# Opinion Chunking

This notebook loads the scraped opinions, cleans the text, and splits it into chunks while preserving metadata.

In [1]:
import json
import re
import os
from typing import List, Dict, Any

INPUT_FILE = 'opinions.json'
OUTPUT_FILE = 'opinion_chunks.json'

print(f"Loading data from {INPUT_FILE}...")
with open(INPUT_FILE, 'r') as f:
    opinions = json.load(f)
print(f"Loaded {len(opinions)} opinions.")

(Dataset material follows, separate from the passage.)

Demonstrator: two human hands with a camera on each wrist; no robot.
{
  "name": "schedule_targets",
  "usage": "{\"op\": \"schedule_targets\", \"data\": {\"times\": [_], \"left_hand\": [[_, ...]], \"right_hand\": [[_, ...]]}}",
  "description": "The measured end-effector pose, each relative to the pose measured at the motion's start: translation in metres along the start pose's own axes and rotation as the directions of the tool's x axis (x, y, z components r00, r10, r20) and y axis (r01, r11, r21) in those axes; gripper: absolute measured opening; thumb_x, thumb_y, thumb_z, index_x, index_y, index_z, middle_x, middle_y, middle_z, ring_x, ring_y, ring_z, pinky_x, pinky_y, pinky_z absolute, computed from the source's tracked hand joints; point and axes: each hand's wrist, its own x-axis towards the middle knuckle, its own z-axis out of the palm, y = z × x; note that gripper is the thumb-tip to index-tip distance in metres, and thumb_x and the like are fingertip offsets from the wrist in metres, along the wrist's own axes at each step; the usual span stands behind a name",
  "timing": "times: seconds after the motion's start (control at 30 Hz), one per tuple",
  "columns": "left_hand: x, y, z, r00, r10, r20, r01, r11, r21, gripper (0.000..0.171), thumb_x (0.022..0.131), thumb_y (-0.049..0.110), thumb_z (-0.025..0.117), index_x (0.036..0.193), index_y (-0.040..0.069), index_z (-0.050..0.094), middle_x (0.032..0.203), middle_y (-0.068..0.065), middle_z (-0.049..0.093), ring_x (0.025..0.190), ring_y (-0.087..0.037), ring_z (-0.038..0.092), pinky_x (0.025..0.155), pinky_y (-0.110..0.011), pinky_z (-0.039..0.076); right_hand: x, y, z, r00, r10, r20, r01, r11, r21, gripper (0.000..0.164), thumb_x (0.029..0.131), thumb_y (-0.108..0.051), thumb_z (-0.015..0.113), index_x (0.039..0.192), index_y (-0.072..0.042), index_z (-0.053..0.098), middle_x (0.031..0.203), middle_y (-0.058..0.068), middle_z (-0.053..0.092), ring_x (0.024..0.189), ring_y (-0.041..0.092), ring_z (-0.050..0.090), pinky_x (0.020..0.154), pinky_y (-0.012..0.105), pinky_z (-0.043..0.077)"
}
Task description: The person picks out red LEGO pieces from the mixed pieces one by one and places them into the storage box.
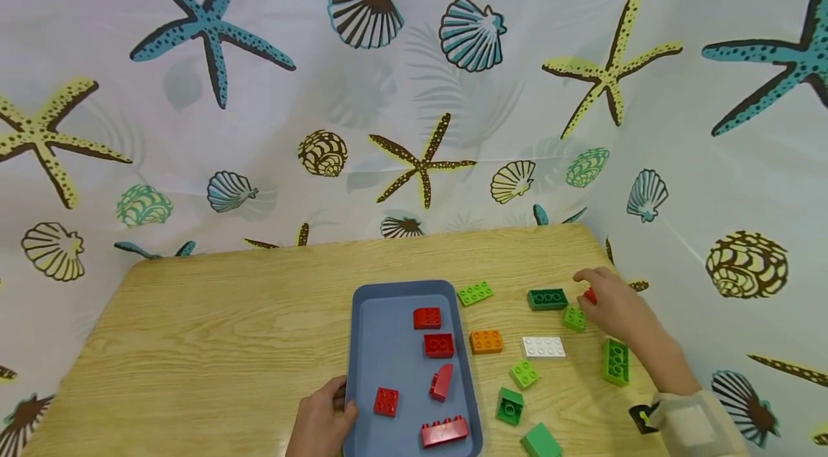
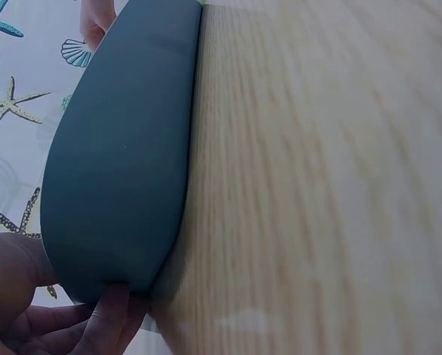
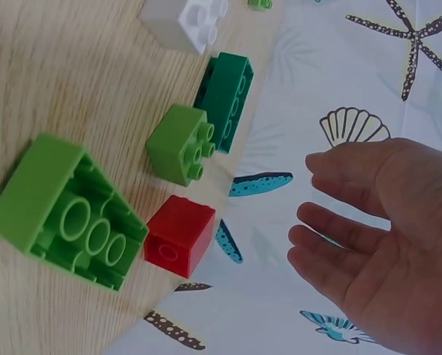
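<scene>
My left hand (image 1: 323, 419) grips the left rim of a blue-grey tray (image 1: 357, 349), thumb over the edge. In the left wrist view its fingers (image 2: 111, 322) press against the tray's outer wall. Inside the tray lie several red toy bricks, among them a square one (image 1: 386, 402) and a long one (image 1: 444, 432). My right hand (image 1: 608, 302) hovers over the table's far right, fingers loosely bent and holding nothing. A red brick (image 3: 180, 235) stands below it, apart from the fingers in the right wrist view and partly hidden by the hand in the head view.
Right of the tray lie a white brick (image 1: 543, 347), an orange brick (image 1: 486, 341), a dark green brick (image 1: 547, 299) and several lighter green ones, including one near the right forearm (image 1: 616, 362). A patterned curtain (image 1: 401, 83) borders the wooden table (image 1: 226, 335) behind and at right.
</scene>
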Motion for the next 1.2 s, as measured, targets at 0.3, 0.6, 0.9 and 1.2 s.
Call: {"op": "schedule_targets", "data": {"times": [0.3, 0.6, 0.9, 1.2], "left_hand": [[0.000, 0.000, 0.000, 1.000, -0.023, 0.006, 0.023, 1.000, 0.004, 0.041, 0.073, 0.005, 0.062, 0.111, -0.009, 0.058, 0.092, -0.016, 0.068, 0.075, -0.016, 0.061, 0.063, -0.038, 0.056], [0.000, 0.001, 0.000, 1.000, -0.019, -0.007, 0.019, 1.000, 0.018, 0.040, 0.073, 0.004, 0.062, 0.111, -0.009, 0.058, 0.091, -0.015, 0.068, 0.074, -0.015, 0.061, 0.063, -0.037, 0.056], [0.000, 0.000, 0.000, 1.000, -0.021, 0.004, 0.021, 1.000, 0.016, 0.041, 0.074, 0.005, 0.062, 0.112, -0.010, 0.057, 0.093, -0.016, 0.067, 0.075, -0.016, 0.061, 0.064, -0.038, 0.056], [0.000, -0.001, 0.001, 1.000, -0.013, -0.003, 0.013, 1.000, 0.011, 0.041, 0.073, 0.005, 0.062, 0.112, -0.009, 0.057, 0.093, -0.015, 0.068, 0.075, -0.015, 0.061, 0.064, -0.038, 0.056]], "right_hand": [[0.001, 0.020, 0.003, 0.991, 0.111, 0.068, -0.111, 0.994, -0.004, 0.042, 0.083, -0.011, 0.059, 0.119, 0.008, 0.048, 0.118, 0.035, 0.043, 0.095, 0.042, 0.048, 0.072, 0.055, 0.048], [-0.001, 0.033, 0.010, 0.974, 0.189, 0.124, -0.190, 0.982, -0.004, 0.046, 0.084, -0.013, 0.059, 0.120, 0.011, 0.044, 0.119, 0.037, 0.041, 0.099, 0.045, 0.045, 0.080, 0.059, 0.045], [0.002, 0.044, 0.014, 0.953, 0.237, 0.191, -0.237, 0.971, -0.023, 0.053, 0.082, -0.014, 0.061, 0.121, 0.016, 0.040, 0.116, 0.039, 0.045, 0.097, 0.044, 0.047, 0.081, 0.059, 0.044], [0.008, 0.053, 0.022, 0.950, 0.234, 0.206, -0.230, 0.972, -0.045, 0.050, 0.082, -0.015, 0.063, 0.115, 0.018, 0.043, 0.103, 0.035, 0.053, 0.084, 0.036, 0.052, 0.072, 0.052, 0.049]]}}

Loading data from opinions.json...
Loaded 100 opinions.


In [2]:
def clean_text(text: str) -> str:
    if not text:
        return ""
    # Remove HTML tags
    text = re.sub(r'<[^>]+>', '', text)
    # Remove frequent "Page" headers or line numbers visible in some legal scraping
    # (Matches simple "Page X" or numbers at start of lines)
    text = re.sub(r'(?m)^\s*\d+\s*$', '', text)
    # Normalize whitespace
    text = re.sub(r'\s+', ' ', text).strip()
    return text

def recursive_split(text: str, max_chars: int = 1500, overlap: int = 100) -> List[str]:
    """
    Splits text by sentences and groups them into chunks.
    Only splits mid-sentence if a single sentence exceeds max_chars.
    """
    # Simple regex for sentence splitting (handles common abbreviations roughly, but good enough for general legal text)
    # Splits on period/question/exclamation followed by whitespace.
    sentences = re.split(r'(?<=[.!?])\s+', text)
    
    chunks = []
    current_chunk = ""
    
    for sentence in sentences:
        sentence = sentence.strip()
        if not sentence:
            continue
            
        # Check if adding this sentence would exceed limit
        if len(current_chunk) + len(sentence) + 1 <= max_chars:
            current_chunk += (sentence + " ")
        else:
            # Current chunk is full, save it
            if current_chunk:
                chunks.append(current_chunk.strip())
            
            # Now handle the new sentence
            if len(sentence) > max_chars:
                # If the sentence ITSELF is too big, we must hard split it
                # We'll use a simple character split for this giant sentence
                sub_chunks = [sentence[i:i+max_chars] for i in range(0, len(sentence), max_chars-overlap)]
                chunks.extend(sub_chunks)
                current_chunk = "" 
            else:
                # Start a new chunk with this sentence
                # Implement overlap: try to take the last sentence from previous chunk if possible, 
                # but for simple sentence grouping, clean breaks are often preferred.
                # Here we just start fresh.
                current_chunk = sentence + " "
    
    if current_chunk:
        chunks.append(current_chunk.strip())
        
    return chunks

def create_chunks(opinions: List[Dict[str, Any]]) -> List[Dict[str, Any]]:
    all_chunks = []
    
    for op in opinions:
        # Prefer plain text, fallbacks handled here (though scraping usually fixes it)
        raw_text = op.get('plain_text') or op.get('html') or op.get('html_lawbox') or ""
        if not raw_text:
            continue
            
        cleaned_text = clean_text(raw_text)
        text_chunks = recursive_split(cleaned_text, max_chars=1500, overlap=100) # 1500 chars is roughly 250-300 words
        
        for i, chunk_text in enumerate(text_chunks):
            chunk_data = op.copy()
            # Remove the full text fields from the chunk to save space/confusion
            for key in ['plain_text', 'html', 'html_lawbox', 'html_columbia', 'html_anon_2020', 'html_with_citations']:
                chunk_data.pop(key, None)
            
            chunk_data['text'] = chunk_text
            chunk_data['chunk_index'] = i
            chunk_data['total_chunks'] = len(text_chunks)
            all_chunks.append(chunk_data)
            
    return all_chunks

In [3]:
chunks = create_chunks(opinions)
print(f"Created {len(chunks)} chunks from {len(opinions)} opinions.")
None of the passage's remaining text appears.